Día de la Tierra
Anteayer, 22 de abril, fue el Día Internacional de la Madre Tierra. Es una jornada a la que en todo el mundo se tiende a darle cada vez más importancia en la misma medida en que se multiplican los desastres causados por la acción humana sobre el planeta y sus más vitales recursos, lo que motiva una creciente preocupación sobre la salud del medioambiente planetario.

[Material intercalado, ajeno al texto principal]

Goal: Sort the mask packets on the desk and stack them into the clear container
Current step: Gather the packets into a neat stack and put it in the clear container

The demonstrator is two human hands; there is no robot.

A esa toma de conciencia colectiva es también estimulada porque la constatación del deterioro ambiental ya no es asunto de expertos. Cualquier persona, en cualquier lugar del mundo, sin más elementos de juicio que su propia experiencia y sensibilidad, puede actualmente dar fe de fenómenos como el cambio climático y su impacto en la vida cotidiana. Esa percepción se refuerza por los datos científicos que confirman la gravedad del problema.
En ese contexto, Bolivia juega un papel de lo más paradójico. Por una parte, nuestro país era visto hace no mucho tiempo como un ejemplo a seguir, uno de los mejor dispuestos y más aptos para asumir un lugar de vanguardia en la adopción de políticas públicas y de cambios en las pautas de comportamiento colectivo a fin de entablar relaciones más armoniosas entre la gente y el planeta. No es casual que haya sido a instancias de la diplomacia boliviana que la ONU incorporó el término “Madre” al antiguo Día Internacional de la Tierra, porque, como dice la resolución, “traduce el concepto andino de Pachamama”.
A pesar y en contra de lo anterior, Bolivia figura entre los países más adversos a la preservación ambiental. Por ejemplo, si se calculan los daños ambientales en relación al número de habitantes, aparece como uno de los países que más contribuye a la destrucción del ambiente planetario.
Ese desprecio por el entorno natural y las especies vivas que las habitan es evidente en la permisividad que tiene el Estado, por ejemplo con las explotaciones mineras en el Illimani, cuya actividad contamina los acuíferos.
O simplemente olvidando su responsabilidad de proteger los recursos naturales, como el lago Uru Uru, un humedal declarado de importancia internacional desde 2002 y convertido en un mar de desechos plásticos ignorado por la mayoría de los bolivianos, hasta que un joven francés se puso a limpiar el cementerio de trenes de Uyuni y su iniciativa tuvo el efecto de despertar la voluntad de un colectivo orureño y replicar esa faena en ese lago. Luego siguieron, en pocos días, el río Rocha, en Cochabamba y las orillas del lago Titicaca, en una demostración ciudadana, e institucional, de que podemos limpiar nuestro entorno. Pero nadie duda de que en un tiempo más esos lugares volverán a ser el muladar de siempre a consecuencia de nuestros malos hábitos.
Esa doblez no puede ni debe prolongarse, porque de ello depende el bienestar de las actuales y de las futuras generaciones.